— Aim of the task —
Filter the material below so that only lines containing "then" remain.

— Data shown —
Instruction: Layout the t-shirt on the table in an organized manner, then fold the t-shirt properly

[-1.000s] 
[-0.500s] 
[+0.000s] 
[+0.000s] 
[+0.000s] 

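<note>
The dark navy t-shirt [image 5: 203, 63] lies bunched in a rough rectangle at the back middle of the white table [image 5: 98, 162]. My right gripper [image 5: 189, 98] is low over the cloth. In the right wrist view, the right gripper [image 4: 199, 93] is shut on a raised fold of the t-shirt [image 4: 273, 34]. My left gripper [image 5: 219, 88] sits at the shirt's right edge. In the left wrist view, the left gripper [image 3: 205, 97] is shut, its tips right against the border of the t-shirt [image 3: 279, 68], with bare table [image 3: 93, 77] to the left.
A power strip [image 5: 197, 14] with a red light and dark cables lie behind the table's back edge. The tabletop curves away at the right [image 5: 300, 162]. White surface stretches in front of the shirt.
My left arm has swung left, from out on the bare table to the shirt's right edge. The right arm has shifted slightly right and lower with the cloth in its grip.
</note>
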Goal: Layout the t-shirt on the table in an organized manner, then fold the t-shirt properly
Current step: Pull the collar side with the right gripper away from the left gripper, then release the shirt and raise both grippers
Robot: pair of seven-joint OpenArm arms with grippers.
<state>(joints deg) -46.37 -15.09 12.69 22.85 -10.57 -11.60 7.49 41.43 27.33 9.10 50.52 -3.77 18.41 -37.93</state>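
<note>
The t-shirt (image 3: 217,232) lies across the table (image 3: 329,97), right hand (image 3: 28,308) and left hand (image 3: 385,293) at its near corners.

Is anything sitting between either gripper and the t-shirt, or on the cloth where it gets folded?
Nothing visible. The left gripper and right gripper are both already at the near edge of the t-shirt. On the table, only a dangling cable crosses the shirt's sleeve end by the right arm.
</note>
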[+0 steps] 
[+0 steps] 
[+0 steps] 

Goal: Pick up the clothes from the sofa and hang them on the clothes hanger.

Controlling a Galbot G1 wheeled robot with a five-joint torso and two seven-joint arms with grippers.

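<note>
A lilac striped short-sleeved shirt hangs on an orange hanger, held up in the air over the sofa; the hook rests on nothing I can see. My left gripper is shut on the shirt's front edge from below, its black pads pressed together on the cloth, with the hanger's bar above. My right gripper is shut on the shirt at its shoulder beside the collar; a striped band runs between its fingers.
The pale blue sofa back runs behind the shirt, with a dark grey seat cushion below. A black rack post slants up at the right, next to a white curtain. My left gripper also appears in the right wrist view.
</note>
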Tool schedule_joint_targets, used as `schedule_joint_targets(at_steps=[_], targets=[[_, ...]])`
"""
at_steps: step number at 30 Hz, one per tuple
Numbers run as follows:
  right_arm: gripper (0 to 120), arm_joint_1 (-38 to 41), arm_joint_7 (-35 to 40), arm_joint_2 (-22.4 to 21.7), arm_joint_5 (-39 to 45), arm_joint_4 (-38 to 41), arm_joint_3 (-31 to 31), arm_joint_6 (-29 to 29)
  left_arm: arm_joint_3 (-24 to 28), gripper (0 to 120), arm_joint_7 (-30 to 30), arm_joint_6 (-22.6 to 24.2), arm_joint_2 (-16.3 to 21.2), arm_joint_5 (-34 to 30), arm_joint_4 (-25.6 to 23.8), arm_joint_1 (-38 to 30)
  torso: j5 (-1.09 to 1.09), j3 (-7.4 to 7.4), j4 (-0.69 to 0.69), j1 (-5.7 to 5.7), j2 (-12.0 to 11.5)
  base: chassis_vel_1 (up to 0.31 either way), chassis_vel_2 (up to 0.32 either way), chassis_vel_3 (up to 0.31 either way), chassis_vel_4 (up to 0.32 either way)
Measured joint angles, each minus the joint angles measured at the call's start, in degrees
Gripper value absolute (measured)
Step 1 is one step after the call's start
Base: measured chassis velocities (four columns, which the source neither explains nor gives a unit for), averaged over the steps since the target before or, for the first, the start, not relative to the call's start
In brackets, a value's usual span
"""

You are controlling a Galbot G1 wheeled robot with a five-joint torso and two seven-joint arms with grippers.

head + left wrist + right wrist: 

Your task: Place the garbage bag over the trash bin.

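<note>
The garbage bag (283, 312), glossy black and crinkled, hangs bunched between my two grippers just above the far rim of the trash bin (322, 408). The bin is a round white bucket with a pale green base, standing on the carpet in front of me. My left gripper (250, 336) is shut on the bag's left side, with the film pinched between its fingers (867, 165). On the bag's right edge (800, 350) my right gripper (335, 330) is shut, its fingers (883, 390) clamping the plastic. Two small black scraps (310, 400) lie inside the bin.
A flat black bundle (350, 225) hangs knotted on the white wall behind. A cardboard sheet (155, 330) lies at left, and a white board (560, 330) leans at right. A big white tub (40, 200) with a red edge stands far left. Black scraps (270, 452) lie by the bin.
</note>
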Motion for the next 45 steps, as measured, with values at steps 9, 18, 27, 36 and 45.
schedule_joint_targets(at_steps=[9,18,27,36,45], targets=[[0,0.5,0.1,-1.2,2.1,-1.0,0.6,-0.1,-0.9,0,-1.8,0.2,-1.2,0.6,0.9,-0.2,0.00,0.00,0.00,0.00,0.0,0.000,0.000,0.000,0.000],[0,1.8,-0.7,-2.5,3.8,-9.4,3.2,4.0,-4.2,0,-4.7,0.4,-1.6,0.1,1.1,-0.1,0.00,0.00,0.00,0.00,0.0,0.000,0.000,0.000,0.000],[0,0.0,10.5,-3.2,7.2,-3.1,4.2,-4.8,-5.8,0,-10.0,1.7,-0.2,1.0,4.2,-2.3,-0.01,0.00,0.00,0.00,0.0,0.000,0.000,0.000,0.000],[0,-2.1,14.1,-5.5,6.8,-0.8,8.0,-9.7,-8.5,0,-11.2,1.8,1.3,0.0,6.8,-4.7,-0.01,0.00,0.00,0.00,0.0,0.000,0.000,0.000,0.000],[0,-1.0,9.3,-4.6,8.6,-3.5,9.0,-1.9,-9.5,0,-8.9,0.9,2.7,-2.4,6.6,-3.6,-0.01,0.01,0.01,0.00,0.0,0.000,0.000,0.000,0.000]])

— Exercise response —
Instruction: Layout the t-shirt on the table in an organized manner, then fold the t-shirt properly
Goal: Layout the t-shirt on the table in an organized manner, then fold the t-shirt properly
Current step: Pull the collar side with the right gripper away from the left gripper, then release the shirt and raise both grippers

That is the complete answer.